Coffee and the Risk of Colorectal Cancer

Coffee and the Risk of Colorectal Cancer:

Background: Coffee contains several bioactive compounds relevant to colon physiology. Although coffee intake is a proposed protective factor for colorectal cancer, current evidence remains inconclusive.

Methods: We investigated the association between coffee consumption and risk of colorectal cancer in 5,145 cases and 4,097 controls from the Molecular Epidemiology of Colorectal Cancer (MECC) study, a population-based case–control study in northern Israel. We also examined this association by type of coffee, by cancer site (colon and rectum), and by ethnic subgroup (Ashkenazi Jews, Sephardi Jews, and Arabs). Coffee data were collected by interview using a validated, semi-quantitative food frequency questionnaire.

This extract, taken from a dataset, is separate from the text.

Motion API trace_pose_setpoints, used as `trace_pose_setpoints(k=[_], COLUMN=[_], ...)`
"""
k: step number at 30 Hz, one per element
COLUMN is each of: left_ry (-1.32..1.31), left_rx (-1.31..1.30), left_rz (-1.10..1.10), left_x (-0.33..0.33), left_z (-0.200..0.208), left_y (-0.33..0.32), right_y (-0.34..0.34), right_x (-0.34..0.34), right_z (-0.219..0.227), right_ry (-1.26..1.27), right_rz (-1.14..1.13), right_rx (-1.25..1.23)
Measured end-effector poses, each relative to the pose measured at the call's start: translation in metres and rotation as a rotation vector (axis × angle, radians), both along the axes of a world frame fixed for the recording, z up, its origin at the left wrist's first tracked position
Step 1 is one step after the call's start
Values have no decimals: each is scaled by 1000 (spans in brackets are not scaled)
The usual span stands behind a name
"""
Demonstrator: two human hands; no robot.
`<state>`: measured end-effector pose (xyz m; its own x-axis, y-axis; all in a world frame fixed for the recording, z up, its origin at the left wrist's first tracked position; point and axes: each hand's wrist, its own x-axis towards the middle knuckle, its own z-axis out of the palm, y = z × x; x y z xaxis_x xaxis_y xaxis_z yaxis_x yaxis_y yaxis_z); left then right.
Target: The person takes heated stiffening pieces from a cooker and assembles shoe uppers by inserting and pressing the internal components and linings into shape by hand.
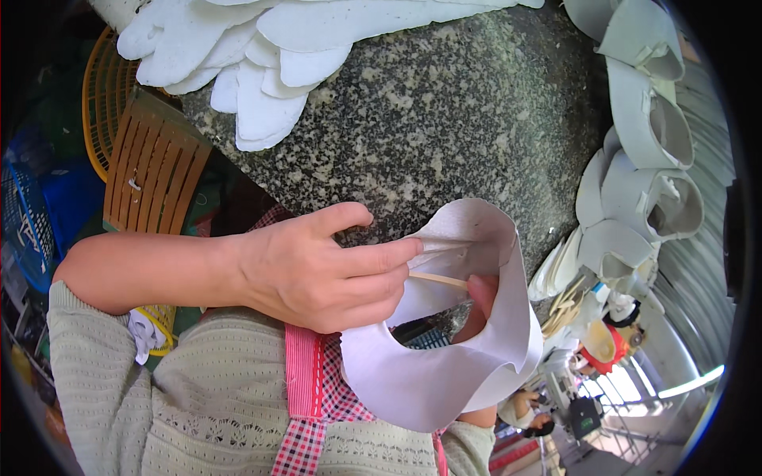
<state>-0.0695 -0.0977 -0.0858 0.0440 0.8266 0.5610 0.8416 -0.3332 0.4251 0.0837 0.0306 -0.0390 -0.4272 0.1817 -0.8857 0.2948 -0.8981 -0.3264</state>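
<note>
A white, curved shoe upper is held up in front of my body, its opening turned toward me. My left hand reaches in from the left with its fingers curled and the index fingertip against the upper's inner wall. A thin wooden stick sticks out from between those fingers, its other end close to my right thumb. My right hand grips the upper from the right side; its thumb shows inside the opening, while most of the hand is hidden behind the white material.
White insole-shaped pieces overlap at the far edge of the speckled stone table. More white uppers line the right side, near a bundle of wooden sticks. A slatted brown stool and baskets stand at left. People are in the background.
</note>
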Motion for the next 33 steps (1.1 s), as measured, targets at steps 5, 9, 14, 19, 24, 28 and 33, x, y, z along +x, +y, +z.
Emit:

Results: Coffee consumption was associated with 26% lower odds of developing colorectal cancer [OR (drinkers vs. non-drinkers), 0.74; 95% confidence interval (CI), 0.64–0.86; P < 0.001]. The inverse association was also observed for decaffeinated coffee consumption alone (OR, 0.82; 95% CI, 0.68–0.99; P = 0.04) and for boiled coffee (OR, 0.82; 95% CI, 0.71–0.94; P = 0.004). Increasing consumption of coffee was associated with lower odds of developing colorectal cancer. Compared with <1 serving/day, intake of 1 to <2 servings/day (OR, 0.78; 95% CI, 0.68–0.90; P < 0.001), 2 to 2.5 servings/day (OR, 0.59; 95% CI, 0.51–0.68; P < 0.001), and >2.5 servings/day (OR, 0.46; 95% CI, 0.39–0.54; P < 0.001) were associated with significantly lower odds of colorectal cancer (Ptrend < 0.001), and the dose–response trend was statistically significant for both colon and rectal cancers.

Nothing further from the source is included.